PROVIDED RECORDS:
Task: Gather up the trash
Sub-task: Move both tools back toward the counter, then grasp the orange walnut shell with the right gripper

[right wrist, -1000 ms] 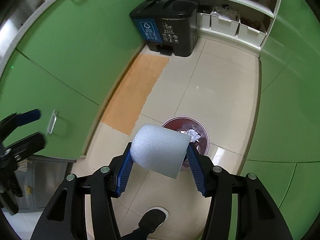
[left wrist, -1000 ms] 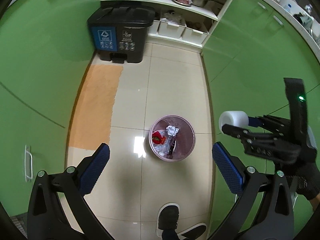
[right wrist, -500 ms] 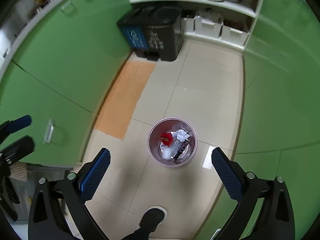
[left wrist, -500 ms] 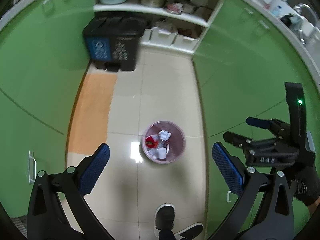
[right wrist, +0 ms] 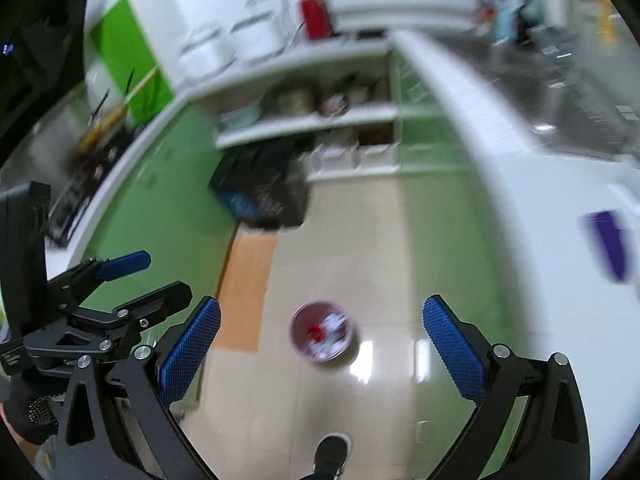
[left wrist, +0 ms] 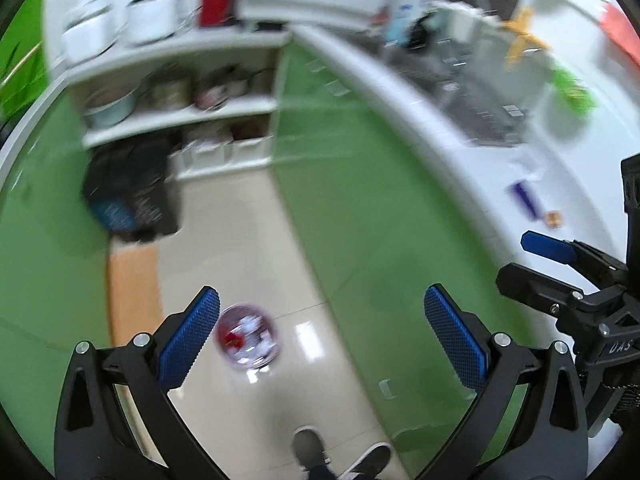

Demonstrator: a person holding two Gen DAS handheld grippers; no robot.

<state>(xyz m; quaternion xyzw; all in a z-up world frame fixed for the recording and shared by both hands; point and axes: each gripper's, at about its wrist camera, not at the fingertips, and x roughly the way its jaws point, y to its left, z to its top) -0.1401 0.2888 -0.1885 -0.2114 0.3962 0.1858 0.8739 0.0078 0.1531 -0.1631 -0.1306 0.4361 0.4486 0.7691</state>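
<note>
A small pink waste bin [left wrist: 246, 336] stands on the tiled floor far below, holding white and red trash; it also shows in the right wrist view [right wrist: 323, 336]. My left gripper [left wrist: 320, 338] is open and empty, high above the floor. My right gripper [right wrist: 320, 338] is open and empty too, and it shows at the right edge of the left wrist view [left wrist: 536, 264]. A purple item [left wrist: 524, 199] and a small orange piece [left wrist: 554, 219] lie on the white countertop [left wrist: 460, 136]; the purple item also shows in the right wrist view [right wrist: 610, 244]. Both views are blurred.
Green cabinets [left wrist: 360, 208] run under the counter on the right and along the left. A black pedal bin [left wrist: 128, 196] stands by white shelves [left wrist: 180, 116] of pots. A sink [left wrist: 472, 92] sits in the counter. An orange mat [left wrist: 132, 292] lies on the floor. My shoes [left wrist: 316, 454] show below.
The right gripper opened and dropped the white foam roll into the pink bin. Both grippers have since swung upward and to the right, bringing the countertop into view.
</note>
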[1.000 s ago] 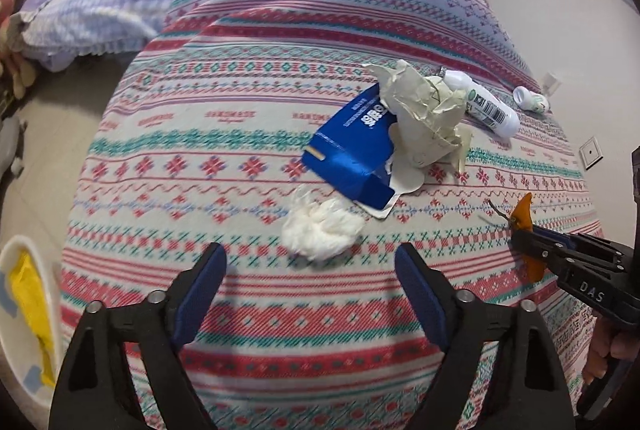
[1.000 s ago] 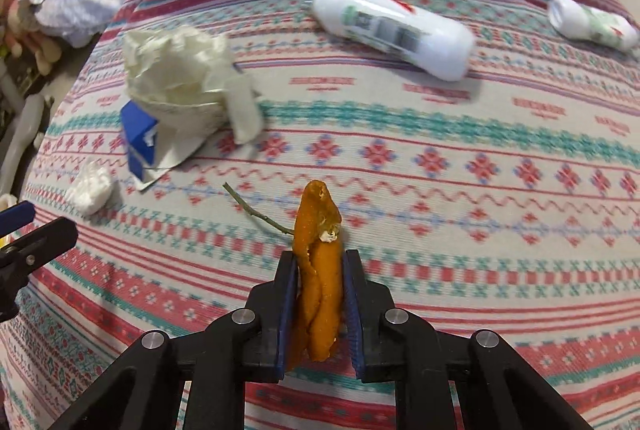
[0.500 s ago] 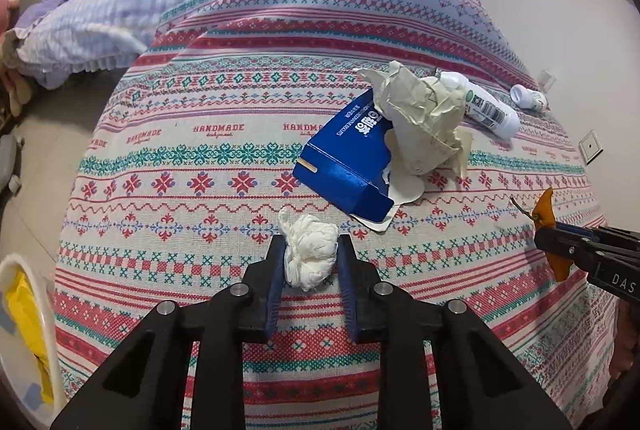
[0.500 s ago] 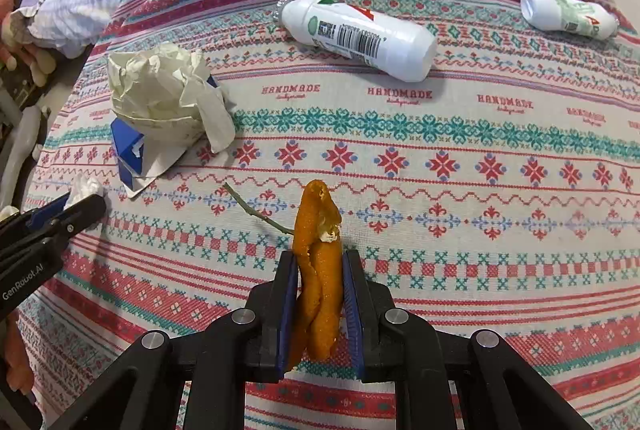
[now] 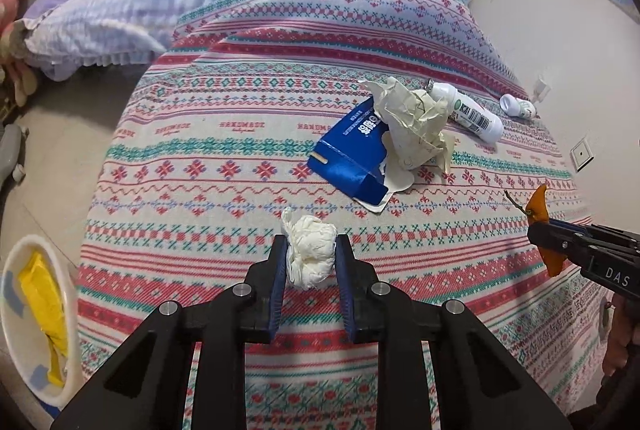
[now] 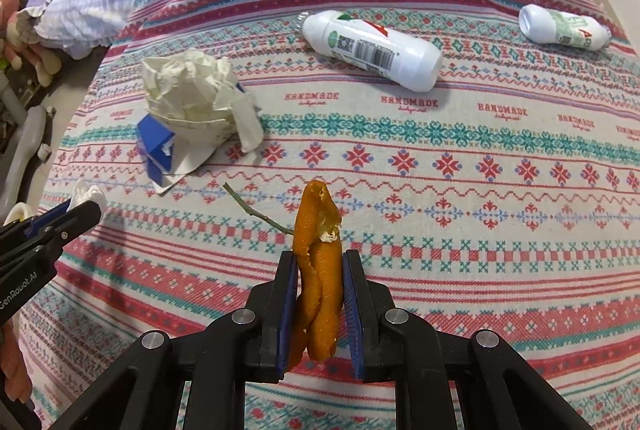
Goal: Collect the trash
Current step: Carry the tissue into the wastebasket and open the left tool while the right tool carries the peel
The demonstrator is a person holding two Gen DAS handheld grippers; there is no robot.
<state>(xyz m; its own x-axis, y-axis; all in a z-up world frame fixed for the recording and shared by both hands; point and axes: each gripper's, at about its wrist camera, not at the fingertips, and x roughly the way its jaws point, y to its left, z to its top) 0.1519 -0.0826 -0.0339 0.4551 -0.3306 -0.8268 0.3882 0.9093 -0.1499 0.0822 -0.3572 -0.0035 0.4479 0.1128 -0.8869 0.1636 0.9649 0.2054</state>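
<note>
White tissue wad [image 5: 311, 250] pinched between the closed fingers of the left tool [image 5: 310, 262], lifted just clear of the striped blanket [image 5: 224, 165] on the bed. Orange peel [image 6: 318, 262] clamped upright in the right tool [image 6: 319, 282], thin stalk poking out to its left, likewise off the blanket. Two pieces of trash in hand, then, but neither binned yet.

Left to gather, judging by what lies on the blanket: crumpled cream paper [image 6: 192, 93] resting on top of a flattened blue carton [image 5: 352, 153]; a larger white bottle [image 6: 372, 47] lying on its side just behind the paper; a smaller white bottle [image 6: 564, 27] well apart, out toward the far right edge of the bed. Four items untouched.

White bin [image 5: 70, 314] down on the floor at the left of the bed, something yellow already inside, so probably some dumping done. Roughly a third of the way through, at a guess. Likely next: carrying both loads over to the bin and dropping them, then coming back for the paper-and-carton pile and the bottles. Bottles round and smooth, liable to roll or slip in a narrow pinch.
</note>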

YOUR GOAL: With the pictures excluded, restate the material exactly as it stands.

SOLUTION FOR THIS EXERCISE:
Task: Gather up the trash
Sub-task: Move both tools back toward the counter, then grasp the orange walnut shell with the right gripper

[right wrist, -1000 ms] 
[left wrist, -1000 ms] 
[right wrist, -500 ms] 
[left wrist, -500 ms] 
[right wrist, +0 ms] 
[left wrist, +0 ms] 

Demonstrator: a person holding two Gen DAS handheld grippers; no robot.

<state>(xyz m; quaternion xyzw; all in a z-up world frame fixed for the recording and shared by both hands; point and axes: each gripper's, at about its wrist camera, not at the fingertips, and x roughly the way its jaws point, y to its left, z to its top) -0.1401 0.2888 -0.1885 -0.2114 0.3962 0.1858 0.8739 0.0078 0.1531 -0.1631 -0.1306 0.4361 0.4486 0.7691</state>
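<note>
A small pink waste bin [left wrist: 246, 336] stands on the tiled floor far below, holding white and red trash; it also shows in the right wrist view [right wrist: 323, 336]. My left gripper [left wrist: 320, 338] is open and empty, high above the floor. My right gripper [right wrist: 320, 338] is open and empty too, and it shows at the right edge of the left wrist view [left wrist: 536, 264]. A purple item [left wrist: 524, 199] and a small orange piece [left wrist: 554, 219] lie on the white countertop [left wrist: 460, 136]; the purple item also shows in the right wrist view [right wrist: 610, 244]. Both views are blurred.
Green cabinets [left wrist: 360, 208] run under the counter on the right and along the left. A black pedal bin [left wrist: 128, 196] stands by white shelves [left wrist: 180, 116] of pots. A sink [left wrist: 472, 92] sits in the counter. An orange mat [left wrist: 132, 292] lies on the floor. My shoes [left wrist: 316, 454] show below.
The right gripper opened and dropped the white foam roll into the pink bin. Both grippers have since swung upward and to the right, bringing the countertop into view.
</note>
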[1.000 s ago] 
[1.000 s ago] 
[0.500 s ago] 
[0.500 s ago] 
[now] 
[now] 
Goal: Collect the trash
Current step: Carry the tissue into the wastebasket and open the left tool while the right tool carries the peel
The demonstrator is a person holding two Gen DAS handheld grippers; there is no robot.
<state>(xyz m; its own x-axis, y-axis; all in a z-up world frame fixed for the recording and shared by both hands; point and axes: each gripper's, at about its wrist camera, not at the fingertips, and x roughly the way its jaws point, y to its left, z to its top) 0.1519 -0.0826 -0.0339 0.4551 -0.3306 -0.8268 0.3882 0.9093 -0.1499 0.0822 -0.3572 -0.0035 0.4479 0.1128 -0.8869 0.1636 0.9649 0.2054</state>
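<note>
White tissue wad [image 5: 311, 250] pinched between the closed fingers of the left tool [image 5: 310, 262], lifted just clear of the striped blanket [image 5: 224, 165] on the bed. Orange peel [image 6: 318, 262] clamped upright in the right tool [image 6: 319, 282], thin stalk poking out to its left, likewise off the blanket. Two pieces of trash in hand, then, but neither binned yet.

Left to gather, judging by what lies on the blanket: crumpled cream paper [image 6: 192, 93] resting on top of a flattened blue carton [image 5: 352, 153]; a larger white bottle [image 6: 372, 47] lying on its side just behind the paper; a smaller white bottle [image 6: 564, 27] well apart, out toward the far right edge of the bed. Four items untouched.

White bin [image 5: 70, 314] down on the floor at the left of the bed, something yellow already inside, so probably some dumping done. Roughly a third of the way through, at a guess. Likely next: carrying both loads over to the bin and dropping them, then coming back for the paper-and-carton pile and the bottles. Bottles round and smooth, liable to roll or slip in a narrow pinch.
</note>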

No more work is left in this exercise.